- [EXERCISE GOAL]: Please give the listing again in full, leaving out its images.

- [DATA SECTION]:
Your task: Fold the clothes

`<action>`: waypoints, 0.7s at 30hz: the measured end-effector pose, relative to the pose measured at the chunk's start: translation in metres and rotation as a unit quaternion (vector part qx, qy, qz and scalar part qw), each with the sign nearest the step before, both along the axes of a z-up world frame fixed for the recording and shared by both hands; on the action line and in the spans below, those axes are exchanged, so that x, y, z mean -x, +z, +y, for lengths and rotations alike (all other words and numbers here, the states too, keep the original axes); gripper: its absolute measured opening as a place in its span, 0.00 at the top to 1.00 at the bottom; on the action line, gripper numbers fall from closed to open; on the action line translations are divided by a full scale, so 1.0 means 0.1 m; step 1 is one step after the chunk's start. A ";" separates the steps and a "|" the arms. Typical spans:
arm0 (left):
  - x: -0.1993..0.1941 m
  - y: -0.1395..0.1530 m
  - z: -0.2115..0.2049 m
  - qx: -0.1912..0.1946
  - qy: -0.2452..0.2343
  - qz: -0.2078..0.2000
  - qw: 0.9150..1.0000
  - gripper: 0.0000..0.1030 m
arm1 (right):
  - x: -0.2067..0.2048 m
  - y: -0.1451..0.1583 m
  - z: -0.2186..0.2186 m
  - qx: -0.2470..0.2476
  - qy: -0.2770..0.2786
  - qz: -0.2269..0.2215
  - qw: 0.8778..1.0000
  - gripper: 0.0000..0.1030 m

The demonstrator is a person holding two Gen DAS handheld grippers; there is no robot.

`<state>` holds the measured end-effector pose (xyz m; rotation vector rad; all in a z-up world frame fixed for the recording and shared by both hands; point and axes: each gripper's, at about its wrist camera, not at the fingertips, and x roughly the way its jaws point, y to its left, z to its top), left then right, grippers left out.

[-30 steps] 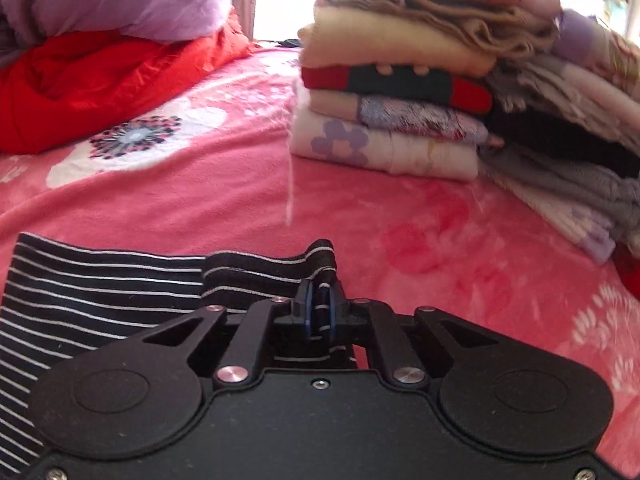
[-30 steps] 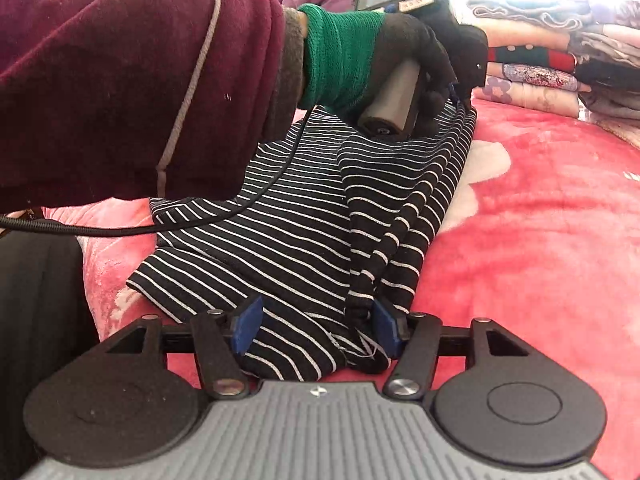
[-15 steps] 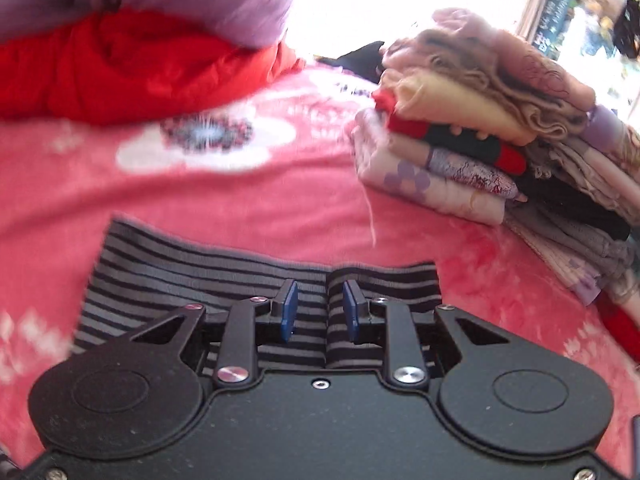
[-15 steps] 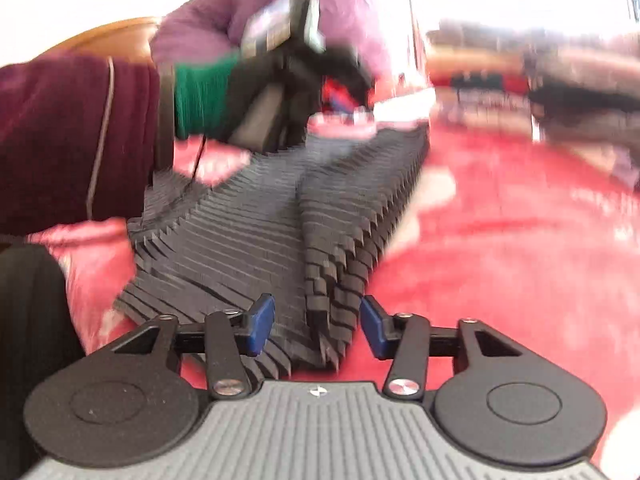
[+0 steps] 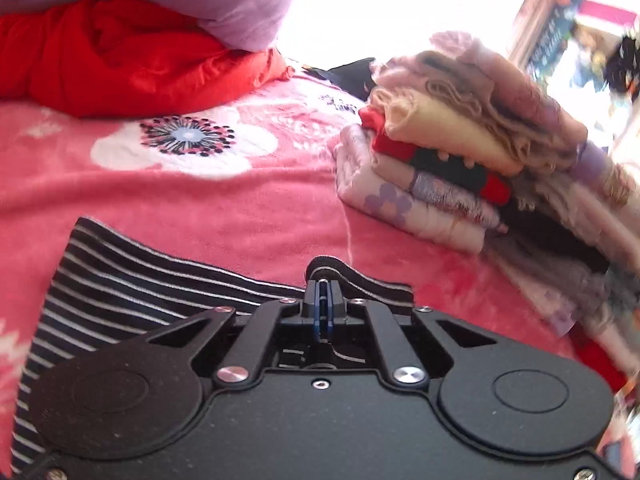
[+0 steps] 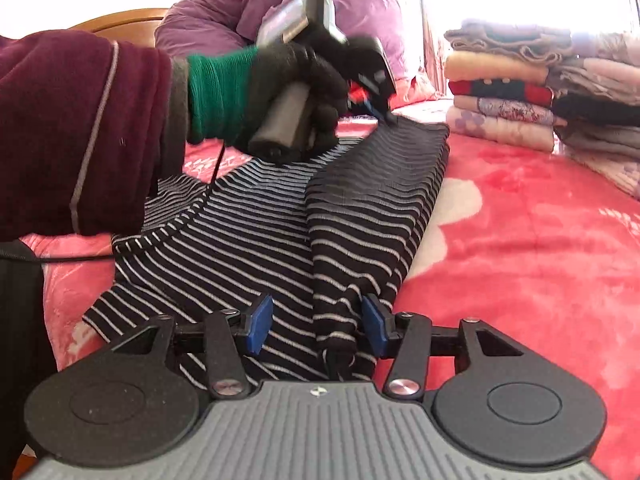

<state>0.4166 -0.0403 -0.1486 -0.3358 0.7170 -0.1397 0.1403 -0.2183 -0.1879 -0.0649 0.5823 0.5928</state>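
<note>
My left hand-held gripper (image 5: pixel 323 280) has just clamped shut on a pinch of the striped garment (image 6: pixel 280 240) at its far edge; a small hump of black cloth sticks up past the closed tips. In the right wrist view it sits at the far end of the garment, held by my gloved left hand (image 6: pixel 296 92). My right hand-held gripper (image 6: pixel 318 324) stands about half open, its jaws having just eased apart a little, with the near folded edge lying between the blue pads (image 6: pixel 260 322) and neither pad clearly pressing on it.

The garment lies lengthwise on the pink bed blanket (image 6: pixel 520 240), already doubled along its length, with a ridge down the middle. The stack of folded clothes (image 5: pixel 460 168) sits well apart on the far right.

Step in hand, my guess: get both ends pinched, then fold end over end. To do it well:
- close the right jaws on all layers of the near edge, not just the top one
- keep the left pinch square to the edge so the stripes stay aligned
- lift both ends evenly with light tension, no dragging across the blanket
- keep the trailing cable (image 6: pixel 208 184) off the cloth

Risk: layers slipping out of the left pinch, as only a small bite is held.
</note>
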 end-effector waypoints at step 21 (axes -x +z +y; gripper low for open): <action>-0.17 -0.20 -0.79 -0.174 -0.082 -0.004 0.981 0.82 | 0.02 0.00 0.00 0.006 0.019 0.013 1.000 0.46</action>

- [WRITTEN ANSWER]:
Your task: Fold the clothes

`<action>`: waypoints, 0.7s at 30hz: the measured end-effector pose, relative to the pose measured at the chunk's start: translation in metres and rotation as a unit quaternion (vector part qx, qy, qz and scalar part qw), each with the sign nearest the step before, both along the axes of a z-up world frame fixed for the recording and shared by both hands; on the action line and in the spans below, those axes are exchanged, so that x, y, z mean -x, +z, +y, for lengths and rotations alike (all other words and numbers here, the states too, keep the original axes); gripper: its absolute measured opening as a place in its span, 0.00 at the top to 1.00 at the bottom; on the action line, gripper numbers fall from closed to open; on the action line translations are divided by a full scale, so 1.0 means 0.1 m; step 1 is one step after the chunk's start. A ";" separates the steps and a "|" the arms. Typical spans:
arm0 (left):
  - x: -0.1993..0.1941 m
  - y: -0.1395..0.1530 m
  - z: -0.2115..0.2049 m
  - qx: -0.1912..0.1946
  - qy: -0.2452..0.2343
  - qz: -0.2078..0.2000
  - qw: 0.9150..1.0000
  - gripper: 0.0000..0.1030 m
arm1 (right):
  - x: -0.2067..0.2048 m
  - y: -0.1451..0.1583 m
  - z: -0.2186..0.2186 m
  - qx: -0.2470..0.2476
  - qy: -0.2770..0.2786
  - qz: -0.2269..0.2215
  - qw: 0.8778..1.0000
  - gripper: 0.0000..0.1030 m

The demonstrator is a person holding two Gen DAS handheld grippers; there is no robot.

`<state>` holds the measured end-effector pose (xyz m; rotation vector rad; all in a z-up world frame fixed for the recording and shared by both hands; point and axes: each gripper's, at about its wrist camera, not at the fingertips, and x roughly the way its jaws point, y to its left, z to its top), left then right, grippers left out.

[-30 steps] 
[-30 steps] 
[-15 steps] 
[-15 steps] 
[+0 steps] 
[+0 steps] 

<state>0.4166 -0.0403 -0.1486 -0.3358 0.7170 -0.1397 0.1403 -0.2183 -0.1879 -0.0649 0.5823 0.5928</state>
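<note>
My left hand-held gripper (image 5: pixel 323 280) has just clamped shut on a pinch of the striped garment (image 6: pixel 280 240) at its far edge; a small hump of black cloth sticks up past the closed tips. In the right wrist view it sits at the far end of the garment, held by my gloved left hand (image 6: pixel 296 92). My right hand-held gripper (image 6: pixel 318 324) stands about half open, its jaws having just eased apart a little, with the near folded edge lying between the blue pads (image 6: pixel 260 322) and neither pad clearly pressing on it.

The garment lies lengthwise on the pink bed blanket (image 6: pixel 520 240), already doubled along its length, with a ridge down the middle. The stack of folded clothes (image 5: pixel 460 168) sits well apart on the far right.

Step in hand, my guess: get both ends pinched, then fold end over end. To do it well:
- close the right jaws on all layers of the near edge, not just the top one
- keep the left pinch square to the edge so the stripes stay aligned
- lift both ends evenly with light tension, no dragging across the blanket
- keep the trailing cable (image 6: pixel 208 184) off the cloth

Risk: layers slipping out of the left pinch, as only a small bite is held.
</note>
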 end-effector waypoints at step 21 (axes -x +z +y; gripper low for open): <action>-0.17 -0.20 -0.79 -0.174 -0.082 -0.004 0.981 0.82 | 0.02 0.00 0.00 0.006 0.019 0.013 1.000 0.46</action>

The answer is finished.